Meghan Boody’s “Trésor (Dear Dame, your sleeping sparkes awake).”
William Ris Gallery in Jamesport will host the opening of “Neverlands,” an exhibit by Jeff Muhs and Meghan Boody on Friday, October 11, from 6 to 9 PM. Muhs, a South Fork resident, and Boody, from the North Fork, will be exhibiting for the first time together, representing both shores of the East End. There will also be an artist talk on Saturday, November 2, from 1 to 3 PM, when the two will share their backstories. Until then, Indy caught up with the artists.
What does the title, ‘Neverlands,’ mean to you?
Jeff Muhs: Meghan and I each have our own mythos to our work. Meghan has the characters that occupy her work, their journeys, their condition. My mythos is in the paint and color, their character, and the story I tell with them. Each of our works lie somewhere in the “Neverlands” of our own creation.
Meghan Boody: To me, “Neverlands” is a twilight zone, an alternate plane that exists parallel to ours. It’s a magical place we often visit in our dreams where the normal laws of reality are suspended. Sometimes we get lucky during our day and the veil momentarily lifts and a glimmer of the mystery bleeds through. These are moments of déjá vu and synchronicity that often illuminate our path. As an artist, I try to capture this fleeting beauty.
Is there a particular piece that you’re excited to show?
JM: I will have two brand new paintings in the exhibition. They represent the latest incarnation of my work. I also will be bringing several small-scale experimental works that may be the forerunner for my next series.

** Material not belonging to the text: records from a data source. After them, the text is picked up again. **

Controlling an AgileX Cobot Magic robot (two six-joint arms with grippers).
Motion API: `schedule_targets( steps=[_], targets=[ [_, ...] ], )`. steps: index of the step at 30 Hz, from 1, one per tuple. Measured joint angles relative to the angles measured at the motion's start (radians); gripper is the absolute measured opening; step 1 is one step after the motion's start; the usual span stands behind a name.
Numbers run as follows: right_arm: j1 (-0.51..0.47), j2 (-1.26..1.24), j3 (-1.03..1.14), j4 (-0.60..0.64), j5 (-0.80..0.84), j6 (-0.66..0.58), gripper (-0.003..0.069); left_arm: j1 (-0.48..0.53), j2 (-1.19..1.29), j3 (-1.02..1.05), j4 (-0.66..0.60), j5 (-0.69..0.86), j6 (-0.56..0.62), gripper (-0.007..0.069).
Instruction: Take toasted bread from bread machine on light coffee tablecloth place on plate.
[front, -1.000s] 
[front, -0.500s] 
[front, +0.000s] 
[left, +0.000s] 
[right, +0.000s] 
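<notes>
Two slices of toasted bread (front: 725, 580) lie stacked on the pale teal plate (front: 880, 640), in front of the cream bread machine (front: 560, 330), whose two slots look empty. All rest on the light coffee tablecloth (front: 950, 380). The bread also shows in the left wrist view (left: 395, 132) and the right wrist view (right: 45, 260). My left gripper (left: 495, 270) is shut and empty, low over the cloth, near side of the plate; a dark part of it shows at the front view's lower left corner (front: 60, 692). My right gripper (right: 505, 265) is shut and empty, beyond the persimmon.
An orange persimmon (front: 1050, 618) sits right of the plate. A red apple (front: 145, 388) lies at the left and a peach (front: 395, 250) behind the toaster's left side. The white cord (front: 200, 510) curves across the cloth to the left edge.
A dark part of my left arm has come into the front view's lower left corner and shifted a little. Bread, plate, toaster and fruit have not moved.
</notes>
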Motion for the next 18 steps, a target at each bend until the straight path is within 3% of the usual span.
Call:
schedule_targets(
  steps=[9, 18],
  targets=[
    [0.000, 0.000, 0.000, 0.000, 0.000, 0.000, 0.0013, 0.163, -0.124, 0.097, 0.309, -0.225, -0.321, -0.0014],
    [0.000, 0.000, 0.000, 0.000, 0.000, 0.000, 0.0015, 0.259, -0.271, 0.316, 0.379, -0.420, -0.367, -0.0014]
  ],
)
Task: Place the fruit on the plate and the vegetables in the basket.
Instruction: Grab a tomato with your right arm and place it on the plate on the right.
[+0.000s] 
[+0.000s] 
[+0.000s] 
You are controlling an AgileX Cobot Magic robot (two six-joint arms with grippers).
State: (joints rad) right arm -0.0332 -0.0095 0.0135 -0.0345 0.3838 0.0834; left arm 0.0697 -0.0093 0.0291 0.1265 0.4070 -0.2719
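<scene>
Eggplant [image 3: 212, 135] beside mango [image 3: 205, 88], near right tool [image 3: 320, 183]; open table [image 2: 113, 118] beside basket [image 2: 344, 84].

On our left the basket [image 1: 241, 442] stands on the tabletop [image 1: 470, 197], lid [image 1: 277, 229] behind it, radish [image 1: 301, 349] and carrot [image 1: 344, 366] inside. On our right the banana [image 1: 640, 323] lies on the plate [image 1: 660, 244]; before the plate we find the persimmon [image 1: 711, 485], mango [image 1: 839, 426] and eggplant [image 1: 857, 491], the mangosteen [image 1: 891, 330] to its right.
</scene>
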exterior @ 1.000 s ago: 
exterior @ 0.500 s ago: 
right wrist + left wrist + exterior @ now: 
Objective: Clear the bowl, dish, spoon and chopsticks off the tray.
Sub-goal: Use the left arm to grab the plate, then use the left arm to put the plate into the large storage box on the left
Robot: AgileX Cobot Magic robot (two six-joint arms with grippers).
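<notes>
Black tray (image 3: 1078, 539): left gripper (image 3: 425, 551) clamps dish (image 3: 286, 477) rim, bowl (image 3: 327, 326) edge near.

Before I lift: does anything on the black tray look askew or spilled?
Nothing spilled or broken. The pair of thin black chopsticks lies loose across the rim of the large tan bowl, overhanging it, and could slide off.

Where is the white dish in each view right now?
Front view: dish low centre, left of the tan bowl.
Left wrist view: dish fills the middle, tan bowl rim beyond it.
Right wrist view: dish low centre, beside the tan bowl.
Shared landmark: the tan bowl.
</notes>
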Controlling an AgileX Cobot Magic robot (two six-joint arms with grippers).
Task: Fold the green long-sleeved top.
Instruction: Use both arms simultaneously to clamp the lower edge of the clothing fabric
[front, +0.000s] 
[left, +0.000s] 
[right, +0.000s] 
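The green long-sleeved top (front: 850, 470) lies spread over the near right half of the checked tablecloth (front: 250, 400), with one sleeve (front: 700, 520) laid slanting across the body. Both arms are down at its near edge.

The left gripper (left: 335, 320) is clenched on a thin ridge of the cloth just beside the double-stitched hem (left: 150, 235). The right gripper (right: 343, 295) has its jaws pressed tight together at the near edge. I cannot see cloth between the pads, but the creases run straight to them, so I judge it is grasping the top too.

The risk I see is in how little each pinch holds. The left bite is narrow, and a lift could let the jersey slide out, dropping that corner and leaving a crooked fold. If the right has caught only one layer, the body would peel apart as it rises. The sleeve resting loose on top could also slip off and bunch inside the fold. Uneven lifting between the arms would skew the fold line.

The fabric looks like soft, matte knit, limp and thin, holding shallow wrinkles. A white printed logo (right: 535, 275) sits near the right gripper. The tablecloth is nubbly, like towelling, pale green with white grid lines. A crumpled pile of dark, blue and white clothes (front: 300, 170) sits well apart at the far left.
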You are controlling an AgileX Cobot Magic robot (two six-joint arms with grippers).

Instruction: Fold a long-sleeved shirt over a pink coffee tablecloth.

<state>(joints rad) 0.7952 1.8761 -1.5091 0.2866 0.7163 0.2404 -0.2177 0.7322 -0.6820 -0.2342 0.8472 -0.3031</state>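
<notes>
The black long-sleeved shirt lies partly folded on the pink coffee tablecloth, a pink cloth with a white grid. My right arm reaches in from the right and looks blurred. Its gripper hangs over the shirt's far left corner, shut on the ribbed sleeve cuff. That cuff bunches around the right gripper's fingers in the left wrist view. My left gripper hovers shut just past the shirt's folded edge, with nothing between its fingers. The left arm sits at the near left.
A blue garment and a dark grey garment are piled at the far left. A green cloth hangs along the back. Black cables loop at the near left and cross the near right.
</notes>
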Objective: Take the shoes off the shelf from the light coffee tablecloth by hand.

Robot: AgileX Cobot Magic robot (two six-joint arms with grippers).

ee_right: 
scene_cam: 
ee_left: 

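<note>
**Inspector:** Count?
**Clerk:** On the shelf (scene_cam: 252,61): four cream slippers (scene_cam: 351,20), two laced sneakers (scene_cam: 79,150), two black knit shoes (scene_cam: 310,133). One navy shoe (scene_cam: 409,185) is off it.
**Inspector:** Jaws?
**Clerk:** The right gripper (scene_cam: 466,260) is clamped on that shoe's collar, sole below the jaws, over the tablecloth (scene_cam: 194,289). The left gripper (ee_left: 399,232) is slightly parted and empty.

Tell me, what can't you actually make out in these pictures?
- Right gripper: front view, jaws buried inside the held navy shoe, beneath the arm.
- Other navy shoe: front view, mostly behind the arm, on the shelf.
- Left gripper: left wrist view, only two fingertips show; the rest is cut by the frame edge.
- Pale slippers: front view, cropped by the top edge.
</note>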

MB: I am excited to be showing some transparent photographs printed on plexiglass that I made over the summer. They are like large glass slides and can be hung in front of windows. The natural light activates each image, lending an ethereal sparkle to the otherworldly characters and scenes. The photos are blow-ups of individual cards from my PsycheSuperStar oracle deck (similar to a Tarot deck). Each manipulated image aims to capture the essence of familiar mythic archetypes that are imbedded in our collective imaginations. So if any of these images looks strangely familiar to you, they are doing their job.
How does creativity strike?
MB: For me, creativity is the life-blood of existence. Not just for artists, but for everyone on the planet. There is great creativity in a master plumber, surgeon, parent, or anyone who is interested in developing their craft. The creative genius hidden inside everyone is directly linked to the divine. Our life’s mission is about tapping into this source.
JM: I think rather than a flash of inspiration, creativity for me is wound up like energy in a spring over time, building up to a breaking point, and then is unleashed.
How do you feel your work will complement the other artist?
JM: While my work and Meghan’s, on the surface, might seem very different, we have, in the past, acknowledged some underlying commonality. While not completely identified, this exhibition gives us the opportunity to explore that connection further.
MB: Jeff Muhs and I go way back. In the early 1990s, I posted an ad in the Southampton Press for volunteers to pose nude with their pets for a series of photographs. Jeff and his best friend, Brad, responded. They appeared at my studio with a humongous sow along with a knapsack of Oreos — bribes which were necessary, as this pig was not budging without incentives. Brad was the one who stripped down and we had a hilarious time trying to choreograph a decent shot. (The piece is part of the show.) I mention this incident as an indication of how willing Jeff is to venture into, shall we say, unusual territory. I have been told I have the same tendency. I believe our work together will create a particular blast of intensity!
What do you hope to discuss during the talk on November 2?
MB: By experiencing art, people open themselves up to the process of transformation. Simply exposing oneself to the symbols, archetypes and color in a work can have a lasting impact on the psyche and trigger shifts in behavior. I hope to engage the audience in a conversation about these fascinating possibilities. To get the ball rolling, I will be giving readings from my oracle deck to volunteers.
JM: I think we might discuss our association, what we think of each other’s work, and how it led to the genesis of this exhibition.